Relationships and Leadership

Longstanding relationships with patients and their families are another rewarding benefit of a general surgery community practice.

To correct some serious surgical malady or save a life after a trauma and then see that person leading a long, healthy life in the same community is a sure burnout prevention measure.

I have had 20- and 30-year-old patients show me their pyloromyotomy or appendectomy incisions from when I treated them as infants and children. In fact, I just recently performed a mastectomy on a patient; I had performed a curative mastectomy on her other side 22 years ago.

Another very memorable patient required a laparotomy and bilateral thoracotomies to repair a torn thoracic aorta, ruptured diaphragm, and pelvic fracture in the middle of an epic blizzard without any ability to transfer to a higher level of care. After she recovered, she became pregnant and delivered a beautiful baby girl who now is expecting my patient’s second grandchild.

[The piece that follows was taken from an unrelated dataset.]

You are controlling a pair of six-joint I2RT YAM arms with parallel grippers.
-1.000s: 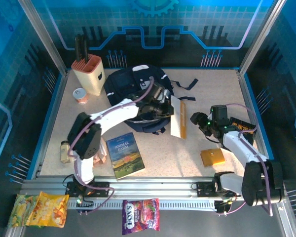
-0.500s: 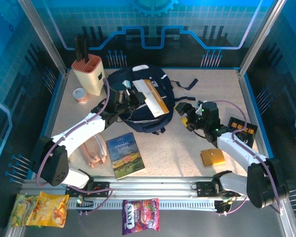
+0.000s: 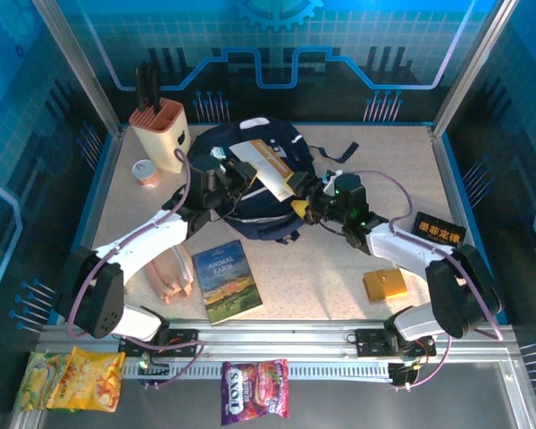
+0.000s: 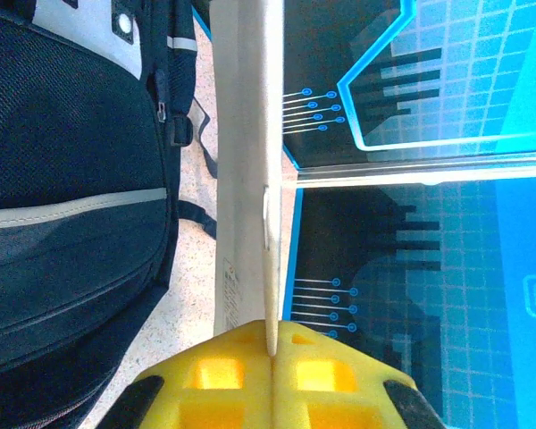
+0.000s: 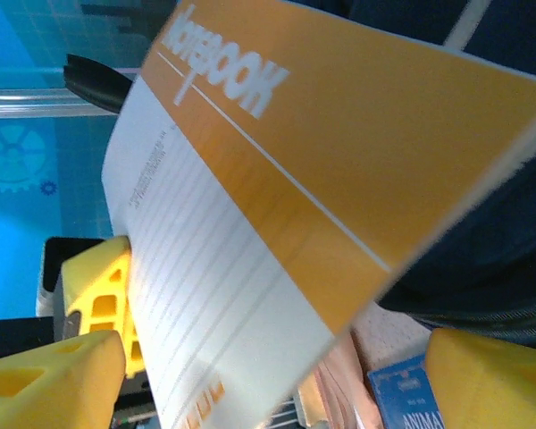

Our actions frequently ripple through multiple generations.

Every general surgeon has stories about certain cases, patients, or families that we never forget.

We once repaired a ruptured abdominal aneurysm on a retired navy admiral who collapsed in a local motel while traveling through the area. His entire family, including kids and grandkids, traveled to our town to stay with him for 2 weeks during his recovery. I let the grandkids use my fishing gear and kayak to keep them occupied.

Several years later, a grandson traveling through the area dropped off a heartwarming note at the hospital thanking us for giving his grandfather the gift of several more years of a happy and fruitful life. These kinds of experiences are priceless and serve to counterbalance the ill effects of ever-increasing nonclinical burdens in our professional lives.

General surgeons also are local leaders in their facilities and communities, frequently leading teams that focus on improving the quality of care.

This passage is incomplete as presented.